## Work request
From the entries, return every line where the string "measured" shows up.

Records from a data collection
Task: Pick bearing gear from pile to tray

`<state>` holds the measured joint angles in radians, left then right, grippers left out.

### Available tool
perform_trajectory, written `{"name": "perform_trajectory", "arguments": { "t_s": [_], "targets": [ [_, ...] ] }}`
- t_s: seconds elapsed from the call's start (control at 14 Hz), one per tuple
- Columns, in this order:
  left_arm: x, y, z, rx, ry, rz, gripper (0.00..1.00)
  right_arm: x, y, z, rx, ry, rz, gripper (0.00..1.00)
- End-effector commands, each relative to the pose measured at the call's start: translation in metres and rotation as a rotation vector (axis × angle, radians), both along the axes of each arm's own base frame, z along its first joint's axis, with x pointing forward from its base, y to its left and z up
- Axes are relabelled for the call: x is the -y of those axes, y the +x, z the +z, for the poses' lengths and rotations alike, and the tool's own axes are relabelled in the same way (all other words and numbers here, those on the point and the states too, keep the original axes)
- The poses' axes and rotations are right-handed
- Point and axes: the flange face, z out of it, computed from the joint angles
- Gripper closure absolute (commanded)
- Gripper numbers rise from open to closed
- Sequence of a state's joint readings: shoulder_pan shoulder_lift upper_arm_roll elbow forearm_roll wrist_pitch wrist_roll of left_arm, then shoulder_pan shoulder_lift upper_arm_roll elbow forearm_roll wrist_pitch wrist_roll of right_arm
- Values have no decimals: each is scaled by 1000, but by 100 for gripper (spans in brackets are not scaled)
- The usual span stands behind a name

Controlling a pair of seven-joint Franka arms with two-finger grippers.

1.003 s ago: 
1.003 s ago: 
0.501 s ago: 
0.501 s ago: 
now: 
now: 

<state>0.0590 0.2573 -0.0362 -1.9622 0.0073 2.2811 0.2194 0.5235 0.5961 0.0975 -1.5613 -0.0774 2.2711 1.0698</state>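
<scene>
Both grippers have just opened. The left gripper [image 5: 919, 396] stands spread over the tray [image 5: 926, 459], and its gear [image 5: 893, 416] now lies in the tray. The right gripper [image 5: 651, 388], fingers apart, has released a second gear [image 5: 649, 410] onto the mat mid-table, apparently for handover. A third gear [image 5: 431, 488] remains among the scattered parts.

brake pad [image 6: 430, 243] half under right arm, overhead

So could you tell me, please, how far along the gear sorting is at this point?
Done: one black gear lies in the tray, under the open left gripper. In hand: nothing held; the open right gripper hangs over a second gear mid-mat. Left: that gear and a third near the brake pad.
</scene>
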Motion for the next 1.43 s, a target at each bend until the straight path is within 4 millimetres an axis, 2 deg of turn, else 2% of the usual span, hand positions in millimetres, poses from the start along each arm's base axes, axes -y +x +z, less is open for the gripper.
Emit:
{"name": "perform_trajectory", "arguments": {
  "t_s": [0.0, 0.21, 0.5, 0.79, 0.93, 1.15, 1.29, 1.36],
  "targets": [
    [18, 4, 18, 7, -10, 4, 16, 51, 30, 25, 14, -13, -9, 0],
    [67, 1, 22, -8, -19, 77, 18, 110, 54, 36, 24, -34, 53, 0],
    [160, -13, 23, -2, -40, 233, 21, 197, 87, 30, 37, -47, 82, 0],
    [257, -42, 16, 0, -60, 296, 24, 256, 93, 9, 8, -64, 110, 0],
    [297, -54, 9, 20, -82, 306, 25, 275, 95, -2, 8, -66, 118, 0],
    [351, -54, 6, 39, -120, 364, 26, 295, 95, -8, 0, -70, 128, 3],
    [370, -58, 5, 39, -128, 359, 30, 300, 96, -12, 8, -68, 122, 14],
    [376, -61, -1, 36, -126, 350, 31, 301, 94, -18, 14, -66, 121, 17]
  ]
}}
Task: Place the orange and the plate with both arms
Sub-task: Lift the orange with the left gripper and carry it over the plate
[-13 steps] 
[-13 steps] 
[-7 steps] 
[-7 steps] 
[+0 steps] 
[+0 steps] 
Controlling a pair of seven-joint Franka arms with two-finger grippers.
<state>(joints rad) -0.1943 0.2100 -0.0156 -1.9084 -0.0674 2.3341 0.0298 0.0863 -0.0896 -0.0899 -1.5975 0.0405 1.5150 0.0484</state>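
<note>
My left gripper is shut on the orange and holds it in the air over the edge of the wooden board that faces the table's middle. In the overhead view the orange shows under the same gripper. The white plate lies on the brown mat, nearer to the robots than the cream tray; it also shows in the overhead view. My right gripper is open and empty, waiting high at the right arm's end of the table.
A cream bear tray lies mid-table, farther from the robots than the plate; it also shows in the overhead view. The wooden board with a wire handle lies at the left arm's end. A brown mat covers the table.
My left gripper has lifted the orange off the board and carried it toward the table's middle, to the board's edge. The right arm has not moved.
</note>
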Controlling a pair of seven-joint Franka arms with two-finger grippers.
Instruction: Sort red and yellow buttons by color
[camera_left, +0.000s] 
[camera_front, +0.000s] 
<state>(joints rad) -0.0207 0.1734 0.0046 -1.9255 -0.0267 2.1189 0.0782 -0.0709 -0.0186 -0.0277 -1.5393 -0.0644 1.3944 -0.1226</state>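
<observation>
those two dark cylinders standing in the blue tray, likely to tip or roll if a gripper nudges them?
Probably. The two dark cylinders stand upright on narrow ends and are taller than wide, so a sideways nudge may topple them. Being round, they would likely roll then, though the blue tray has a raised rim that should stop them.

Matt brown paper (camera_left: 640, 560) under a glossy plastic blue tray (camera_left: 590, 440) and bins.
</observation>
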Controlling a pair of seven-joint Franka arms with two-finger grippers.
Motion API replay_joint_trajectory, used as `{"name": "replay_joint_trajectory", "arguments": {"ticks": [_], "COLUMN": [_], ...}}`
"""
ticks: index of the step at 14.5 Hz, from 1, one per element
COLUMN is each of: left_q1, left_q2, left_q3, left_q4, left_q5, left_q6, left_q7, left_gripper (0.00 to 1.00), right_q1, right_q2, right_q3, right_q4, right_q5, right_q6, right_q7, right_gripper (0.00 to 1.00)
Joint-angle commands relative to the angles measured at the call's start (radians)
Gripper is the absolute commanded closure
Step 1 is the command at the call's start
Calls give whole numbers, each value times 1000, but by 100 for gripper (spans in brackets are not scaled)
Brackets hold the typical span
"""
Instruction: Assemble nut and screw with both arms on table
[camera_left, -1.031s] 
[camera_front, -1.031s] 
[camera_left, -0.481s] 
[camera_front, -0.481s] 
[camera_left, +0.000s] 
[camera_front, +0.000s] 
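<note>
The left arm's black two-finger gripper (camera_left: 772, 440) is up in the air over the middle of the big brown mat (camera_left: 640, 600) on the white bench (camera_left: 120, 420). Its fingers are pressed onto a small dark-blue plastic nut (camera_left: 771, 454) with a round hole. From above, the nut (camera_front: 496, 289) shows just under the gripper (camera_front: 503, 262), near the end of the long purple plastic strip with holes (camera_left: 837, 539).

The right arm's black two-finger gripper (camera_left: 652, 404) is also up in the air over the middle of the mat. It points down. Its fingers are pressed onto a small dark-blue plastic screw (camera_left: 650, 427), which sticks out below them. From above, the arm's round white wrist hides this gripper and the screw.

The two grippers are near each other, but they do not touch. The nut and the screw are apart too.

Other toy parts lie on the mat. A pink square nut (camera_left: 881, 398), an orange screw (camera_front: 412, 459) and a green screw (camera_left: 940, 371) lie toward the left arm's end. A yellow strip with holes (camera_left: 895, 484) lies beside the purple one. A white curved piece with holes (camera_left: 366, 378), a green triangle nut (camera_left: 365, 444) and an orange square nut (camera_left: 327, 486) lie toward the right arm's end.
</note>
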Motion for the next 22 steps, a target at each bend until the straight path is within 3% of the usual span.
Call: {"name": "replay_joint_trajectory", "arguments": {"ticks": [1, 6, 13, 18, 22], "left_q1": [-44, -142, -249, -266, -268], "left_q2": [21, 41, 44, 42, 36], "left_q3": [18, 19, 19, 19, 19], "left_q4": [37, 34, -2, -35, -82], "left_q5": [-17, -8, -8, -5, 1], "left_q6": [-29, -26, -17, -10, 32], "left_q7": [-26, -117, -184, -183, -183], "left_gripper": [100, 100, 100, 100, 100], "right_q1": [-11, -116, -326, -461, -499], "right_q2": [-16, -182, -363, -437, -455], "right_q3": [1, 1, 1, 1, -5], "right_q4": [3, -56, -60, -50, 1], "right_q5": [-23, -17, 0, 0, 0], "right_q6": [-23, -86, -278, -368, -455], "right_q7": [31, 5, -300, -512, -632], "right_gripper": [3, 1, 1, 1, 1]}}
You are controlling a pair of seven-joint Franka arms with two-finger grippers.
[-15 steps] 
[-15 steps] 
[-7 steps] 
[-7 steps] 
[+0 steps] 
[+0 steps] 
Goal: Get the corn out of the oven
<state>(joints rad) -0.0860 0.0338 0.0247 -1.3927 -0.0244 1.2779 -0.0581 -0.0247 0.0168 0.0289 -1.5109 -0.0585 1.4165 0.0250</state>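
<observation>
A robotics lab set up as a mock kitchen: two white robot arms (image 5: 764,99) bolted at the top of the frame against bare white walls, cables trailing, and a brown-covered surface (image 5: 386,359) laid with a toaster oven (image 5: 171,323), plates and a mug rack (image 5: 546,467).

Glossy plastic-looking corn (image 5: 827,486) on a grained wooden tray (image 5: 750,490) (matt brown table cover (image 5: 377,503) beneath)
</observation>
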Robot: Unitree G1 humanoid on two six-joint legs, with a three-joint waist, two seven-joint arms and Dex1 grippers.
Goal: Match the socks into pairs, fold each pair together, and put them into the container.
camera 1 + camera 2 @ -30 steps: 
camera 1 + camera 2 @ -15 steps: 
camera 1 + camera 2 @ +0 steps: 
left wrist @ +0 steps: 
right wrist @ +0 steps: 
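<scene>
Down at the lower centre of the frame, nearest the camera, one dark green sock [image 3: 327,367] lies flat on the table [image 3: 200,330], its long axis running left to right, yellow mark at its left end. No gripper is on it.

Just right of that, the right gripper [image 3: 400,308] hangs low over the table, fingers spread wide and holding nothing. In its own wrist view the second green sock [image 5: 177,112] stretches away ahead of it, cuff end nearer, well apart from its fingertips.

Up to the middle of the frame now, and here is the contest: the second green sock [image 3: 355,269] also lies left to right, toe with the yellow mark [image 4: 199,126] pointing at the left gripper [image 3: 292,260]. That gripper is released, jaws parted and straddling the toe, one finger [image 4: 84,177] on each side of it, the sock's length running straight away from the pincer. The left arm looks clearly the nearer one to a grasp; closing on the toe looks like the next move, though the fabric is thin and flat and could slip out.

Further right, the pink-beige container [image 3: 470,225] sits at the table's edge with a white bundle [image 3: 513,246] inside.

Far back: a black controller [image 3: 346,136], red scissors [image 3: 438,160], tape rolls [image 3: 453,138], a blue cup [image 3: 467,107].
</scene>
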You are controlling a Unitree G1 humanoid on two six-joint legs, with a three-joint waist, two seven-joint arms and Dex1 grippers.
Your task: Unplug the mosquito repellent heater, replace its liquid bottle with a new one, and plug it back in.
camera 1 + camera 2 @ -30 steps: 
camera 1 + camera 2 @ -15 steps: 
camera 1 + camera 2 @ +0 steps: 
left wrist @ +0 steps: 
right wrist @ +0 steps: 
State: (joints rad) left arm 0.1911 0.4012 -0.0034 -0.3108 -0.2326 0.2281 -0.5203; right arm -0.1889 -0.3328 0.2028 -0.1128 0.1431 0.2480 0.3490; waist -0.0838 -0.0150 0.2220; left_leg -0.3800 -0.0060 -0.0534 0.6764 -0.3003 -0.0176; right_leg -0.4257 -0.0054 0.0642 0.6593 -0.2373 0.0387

## Response below
`<state>` holds the measured joint angles in radians, left then right, grippers left out.
- End-effector commands, each relative to the pose measured at the call's start: translation in metres and rotation as a rotation vector (axis × angle, radians), both along the axes of each arm's own base frame, z along its first joint's axis, with x pointing forward from its base, y to its left and z up
Joint-angle commands relative to the angles measured at the call's start (radians)

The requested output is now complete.